## Task to complete
Could you transcribe all of the data word for word?

## Data provided
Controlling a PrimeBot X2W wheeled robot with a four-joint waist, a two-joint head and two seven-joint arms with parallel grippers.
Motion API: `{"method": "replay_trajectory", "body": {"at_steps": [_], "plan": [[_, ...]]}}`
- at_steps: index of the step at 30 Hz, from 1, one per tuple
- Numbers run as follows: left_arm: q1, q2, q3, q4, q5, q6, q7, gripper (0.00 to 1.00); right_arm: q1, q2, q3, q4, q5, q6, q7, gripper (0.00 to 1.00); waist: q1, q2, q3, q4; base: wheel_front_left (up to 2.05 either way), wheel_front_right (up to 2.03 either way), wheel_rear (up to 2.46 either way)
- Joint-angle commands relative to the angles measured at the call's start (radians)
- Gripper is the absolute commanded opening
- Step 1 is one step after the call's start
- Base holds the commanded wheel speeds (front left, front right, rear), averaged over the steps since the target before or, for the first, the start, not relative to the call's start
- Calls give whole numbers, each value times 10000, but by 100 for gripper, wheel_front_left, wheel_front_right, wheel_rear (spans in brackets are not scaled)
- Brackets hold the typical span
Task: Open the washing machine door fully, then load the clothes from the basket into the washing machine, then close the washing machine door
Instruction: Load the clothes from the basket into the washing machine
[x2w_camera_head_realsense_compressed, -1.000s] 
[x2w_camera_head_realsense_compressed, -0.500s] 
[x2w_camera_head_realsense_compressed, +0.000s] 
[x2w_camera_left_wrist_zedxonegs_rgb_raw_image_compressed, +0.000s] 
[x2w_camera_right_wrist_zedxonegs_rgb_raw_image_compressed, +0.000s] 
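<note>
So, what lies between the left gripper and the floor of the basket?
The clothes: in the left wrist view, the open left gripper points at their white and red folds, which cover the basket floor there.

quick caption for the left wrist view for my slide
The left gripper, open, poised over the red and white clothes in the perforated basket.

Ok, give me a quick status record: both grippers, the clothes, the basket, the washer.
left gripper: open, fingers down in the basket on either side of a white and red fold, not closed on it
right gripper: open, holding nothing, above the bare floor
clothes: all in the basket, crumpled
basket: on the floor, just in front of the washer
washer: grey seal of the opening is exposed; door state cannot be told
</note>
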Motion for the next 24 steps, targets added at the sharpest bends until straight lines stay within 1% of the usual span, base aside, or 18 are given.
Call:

## Finished exercise
Controlling a PrimeBot X2W wheeled robot with a four-joint waist, a two-joint head and two seven-joint arms with parallel grippers.
Motion API: `{"method": "replay_trajectory", "body": {"at_steps": [_], "plan": [[_, ...]]}}`
- at_steps: index of the step at 30 Hz, from 1, one per tuple
- Numbers run as follows: left_arm: q1, q2, q3, q4, q5, q6, q7, gripper (0.00 to 1.00); right_arm: q1, q2, q3, q4, q5, q6, q7, gripper (0.00 to 1.00); waist: q1, q2, q3, q4; base: wheel_front_left (up to 2.05 either way), wheel_front_right (up to 2.03 either way), wheel_rear (up to 2.46 either way)
- Joint-angle commands relative to the angles measured at the call's start (radians)
- Gripper is the absolute commanded opening
- Step 1 is one step after the call's start
- Base holds the commanded wheel speeds (front left, front right, rear), averaged over the steps since the target before or, for the first, the start, not relative to the call's start
- Calls give whole numbers, each value times 10000, but by 100 for gripper, wheel_front_left, wheel_front_right, wheel_rear (spans in brackets are not scaled)
- Brackets hold the typical span
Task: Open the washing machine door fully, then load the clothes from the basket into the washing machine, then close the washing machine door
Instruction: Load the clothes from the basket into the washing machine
[x2w_camera_head_realsense_compressed, -1.000s] 
[x2w_camera_head_realsense_compressed, -0.500s] 
[x2w_camera_head_realsense_compressed, +0.000s] 
[x2w_camera_left_wrist_zedxonegs_rgb_raw_image_compressed, +0.000s] 
[x2w_camera_right_wrist_zedxonegs_rgb_raw_image_compressed, +0.000s] 
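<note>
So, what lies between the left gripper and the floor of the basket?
The clothes: in the left wrist view, the open left gripper points at their white and red folds, which cover the basket floor there.

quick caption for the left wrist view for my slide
The left gripper, open, poised over the red and white clothes in the perforated basket.

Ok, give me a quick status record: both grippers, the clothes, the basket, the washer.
left gripper: open, fingers down in the basket on either side of a white and red fold, not closed on it
right gripper: open, holding nothing, above the bare floor
clothes: all in the basket, crumpled
basket: on the floor, just in front of the washer
washer: grey seal of the opening is exposed; door state cannot be told
</note>
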Motion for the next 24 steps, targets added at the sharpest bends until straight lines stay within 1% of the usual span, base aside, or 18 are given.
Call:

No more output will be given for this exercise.